Natürlich wurden manche Ereignisse auch früher schon von Menschen gemacht, das Konzert zum Beispiel. Aber für die Besucherin und den Besucher waren sie schlicht und einfach vorhanden, sie (die Besucherin und der Besucher) konnten (anders als beim Platzregen) höchstens entscheiden, ob sie daran teilnehmen wollten oder nicht. Und wenn sie wieder herauskamen aus dem Konzert und ganz laut „EIN EREIGNIS!“ riefen, dann war es (anders als der Platzregen) eben ein sehr schönes Ereignis gewesen.

Vor wenigen Tagen lud ein freundlicher Mensch zu einem von ihm selbstgemachten Ereignis, nämlich zu einer Geburtstagsfeier, die Einladung kam per Mail. Und jetzt wird es schwierig.

Die Mailmaschine fragte den Eingeladenen, wie er denn so zu reagieren gedenke auf das Ereignis, und sie gab auch gleich drei Möglichkeiten vor: „Ereignis akzeptieren“, „Unter Vorbehalt“ oder „Ereignis ablehnen“. Ehrlich gesagt: So geht das nicht.

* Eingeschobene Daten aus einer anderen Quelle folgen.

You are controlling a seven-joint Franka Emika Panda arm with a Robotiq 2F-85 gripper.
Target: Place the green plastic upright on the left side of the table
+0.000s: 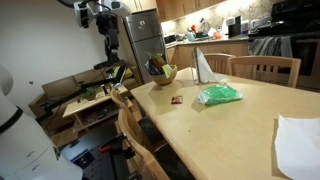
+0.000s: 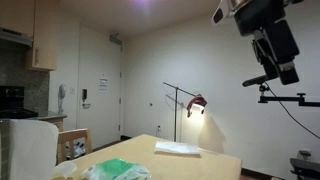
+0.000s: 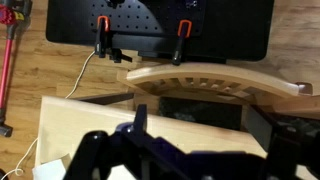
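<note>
The green plastic (image 1: 220, 95) lies flat on the light wooden table (image 1: 250, 125), toward its far side; it also shows at the bottom of an exterior view (image 2: 118, 170). My gripper (image 1: 113, 50) hangs high in the air beyond the table's end, far from the bag, and also shows in an exterior view (image 2: 285, 68). In the wrist view the gripper (image 3: 205, 128) looks open and empty, its dark fingers over the table's edge (image 3: 90, 125) and a chair back (image 3: 215, 80). The bag is not in the wrist view.
On the table stand an olive-yellow bowl (image 1: 163, 72) and a white pointed paper (image 1: 203, 66), with a small dark item (image 1: 176, 100) and a flat white sheet (image 1: 298, 142). Wooden chairs (image 1: 265, 68) ring the table. A cluttered low bench (image 1: 90, 100) stands below the gripper.
</note>
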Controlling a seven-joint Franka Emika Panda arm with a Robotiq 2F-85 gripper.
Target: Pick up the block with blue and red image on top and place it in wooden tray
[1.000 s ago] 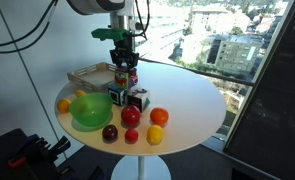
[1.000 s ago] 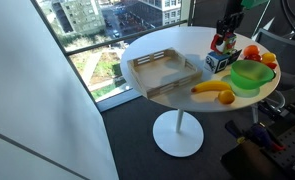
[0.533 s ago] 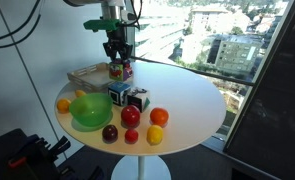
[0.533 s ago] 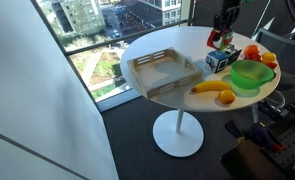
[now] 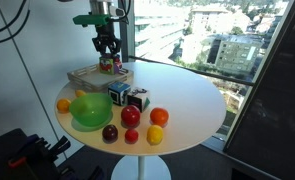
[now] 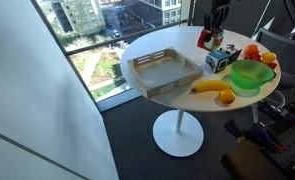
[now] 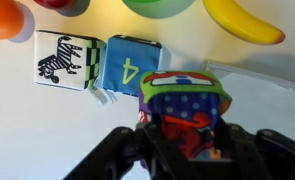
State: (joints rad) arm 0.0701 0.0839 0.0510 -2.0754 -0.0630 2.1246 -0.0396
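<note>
My gripper is shut on the block, a small cube with a red-and-blue picture, and holds it in the air. It also shows in an exterior view and fills the lower middle of the wrist view between the black fingers. The wooden tray is a shallow light-wood rectangle at the table's far side. In an exterior view it lies at the table's left part. The held block hangs above the table near the tray's edge, over the two black-and-white cubes.
A bright-green bowl sits near the table's front, with toy fruits beside it and a banana and orange nearby. The two black-and-white cubes show below in the wrist view. The round white table stands by a large window.
My gripper has lifted the block higher and carried it away from the two cubes toward the tray side of the table.
</note>
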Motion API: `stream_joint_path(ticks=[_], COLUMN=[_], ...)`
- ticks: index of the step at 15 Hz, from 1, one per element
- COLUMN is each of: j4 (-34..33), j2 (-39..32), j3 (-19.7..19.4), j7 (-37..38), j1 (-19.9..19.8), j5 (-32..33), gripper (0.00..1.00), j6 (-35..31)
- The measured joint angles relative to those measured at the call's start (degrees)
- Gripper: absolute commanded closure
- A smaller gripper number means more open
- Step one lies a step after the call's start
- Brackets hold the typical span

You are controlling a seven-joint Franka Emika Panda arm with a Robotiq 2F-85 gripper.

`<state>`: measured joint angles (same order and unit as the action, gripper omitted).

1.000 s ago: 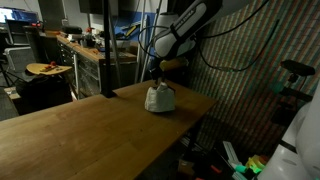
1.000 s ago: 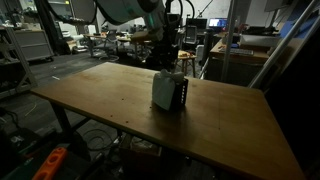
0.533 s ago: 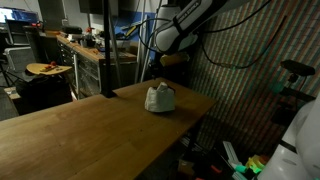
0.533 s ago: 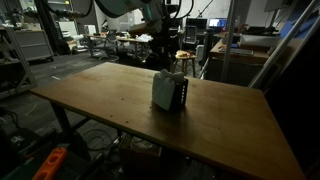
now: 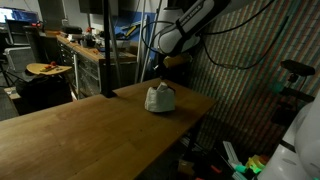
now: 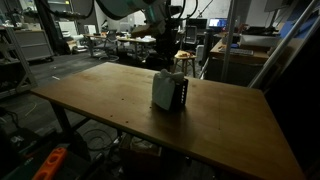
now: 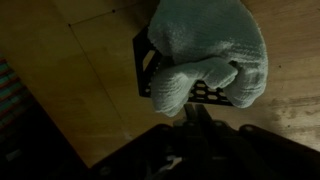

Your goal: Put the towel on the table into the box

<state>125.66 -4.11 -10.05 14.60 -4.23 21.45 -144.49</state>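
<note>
The towel (image 7: 210,50) sits bunched in the box (image 7: 143,65) on the tabletop (image 5: 80,135). The gripper (image 7: 198,118) hangs straight above the box, closed and seemingly holding nothing.

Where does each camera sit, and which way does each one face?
Exterior view: low beside the table, facing across it to the towel near the far end; the arm comes in from the upper right.
Exterior view: off a table corner, facing the towel and box; the arm shows at the top.
Wrist view: above, looking down on the towel bulging from the box; the shut pincer shows at the bottom.
Shared: all three show the towel.
</note>
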Motion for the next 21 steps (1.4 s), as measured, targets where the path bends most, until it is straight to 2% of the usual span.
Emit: stream_joint_path(ticks=[2,11,21], j4=[0.2,0.7,0.6], j2=[-0.1,-1.9,-7.8], j3=[-0.1,-0.1,-0.2], j7=[0.0,-0.3,-3.8], j1=[-0.6,-1.5,-2.0], j5=[0.6,0.6,-2.7], gripper=[0.95,0.97,0.96], j6=[0.0,-0.3,-4.9])
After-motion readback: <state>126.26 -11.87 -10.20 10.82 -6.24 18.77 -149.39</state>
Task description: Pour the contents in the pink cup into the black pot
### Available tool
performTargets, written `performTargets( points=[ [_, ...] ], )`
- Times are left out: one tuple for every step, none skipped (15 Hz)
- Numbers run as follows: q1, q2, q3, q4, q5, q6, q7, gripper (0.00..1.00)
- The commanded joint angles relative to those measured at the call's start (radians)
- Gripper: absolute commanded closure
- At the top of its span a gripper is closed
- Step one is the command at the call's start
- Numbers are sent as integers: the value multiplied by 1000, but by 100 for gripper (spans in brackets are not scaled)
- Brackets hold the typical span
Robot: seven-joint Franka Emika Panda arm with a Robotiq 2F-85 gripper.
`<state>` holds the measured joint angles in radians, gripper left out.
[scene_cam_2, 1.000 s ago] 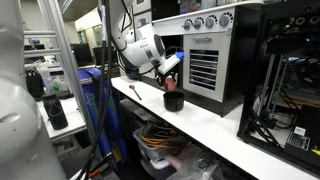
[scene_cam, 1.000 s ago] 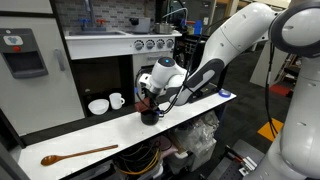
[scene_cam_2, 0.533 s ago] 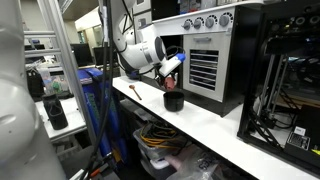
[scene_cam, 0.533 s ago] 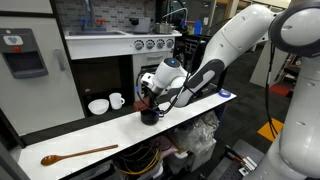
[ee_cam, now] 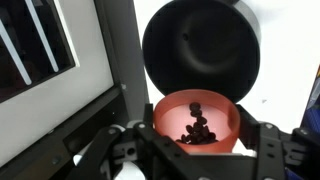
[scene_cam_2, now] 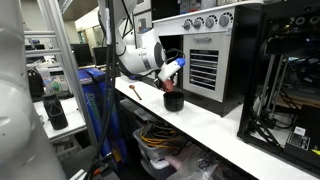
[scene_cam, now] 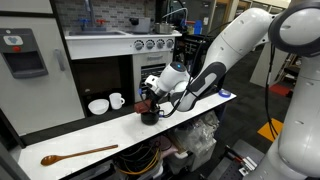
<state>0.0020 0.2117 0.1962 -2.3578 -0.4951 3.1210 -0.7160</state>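
Okay, so the hand (ee_cam: pixel 197 150) is clamped on the pink cup (ee_cam: pixel 165 128), one finger on each side. In the wrist view a small pile of dark bits sits in the bottom of the cup. The black pot (ee_cam: pixel 200 45) is right past the cup's rim, and I can't make out anything inside it.

In both exterior views the cup (scene_cam_2: pixel 171 73) hangs tilted just above the pot (scene_cam_2: pixel 174 101), not touching it. The pot stands on the white counter (scene_cam: pixel 120 135), close to the front of the toy stove (scene_cam: pixel 150 44). Any print around the stove's knobs is too small for me to read.

As for room, the arm side is tight against that stove. Further along the counter there's a bare stretch between the pot and a wooden spoon (scene_cam: pixel 78 154) lying near the front edge. A white mug (scene_cam: pixel 117 100) and a white bowl (scene_cam: pixel 98 106) sit further back, well apart from the pot.
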Motion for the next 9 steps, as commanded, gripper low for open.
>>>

Stellen Sie sich vor, Sie wären der oder die Eingeladene gewesen. Sie hätten durchaus Sympathie für das Ereignis empfunden, um im Sprachstil der Mailmaschine zu bleiben. Sie hätten also das Ereignis sozusagen durchaus akzeptiert, und zwar ohne Vorbehalt, aber Sie hätten nun mal keine Zeit gehabt, und nun hätte Sie die Mailmaschine gezwungen, dieses Ereignis entgegen Ihrer Überzeugung und unter Missachtung Ihrer realen Möglichkeiten „abzulehnen“, obwohl doch ganz klar war, dass es auch ohne Sie stattfinden würde.

Es ist eigentlich schade, dass man zum Platzregen nie von einer Mailmaschine eingeladen wird. Das wäre durchaus zu begrüßen, denn dann könnte man ohne Umschweife bekunden, dass man dieses Ereignis rundheraus ablehnt, ergänzt vielleicht durch den Hinweis, dass man den Flüssigkeitsbedarf der Natur durchaus anerkennt, aber lieber als ordentlichen Landregen oder so.

Noch besser wäre es allerdings, wenn Mailmaschinen nicht so unfassbar blöde wären, und das gilt für elektrische Terminkalender mit angeschlossener Mailmaschine ganz genauso. Sollte irgendjemand mal auf die Idee kommen, diesen Maschinen anständiges Deutsch beizubringen, und sollte es sich je ereignen, dass diese Idee auch verwirklicht wird, dann wäre dieses Ereignis ohne Vorbehalt zu akzeptieren.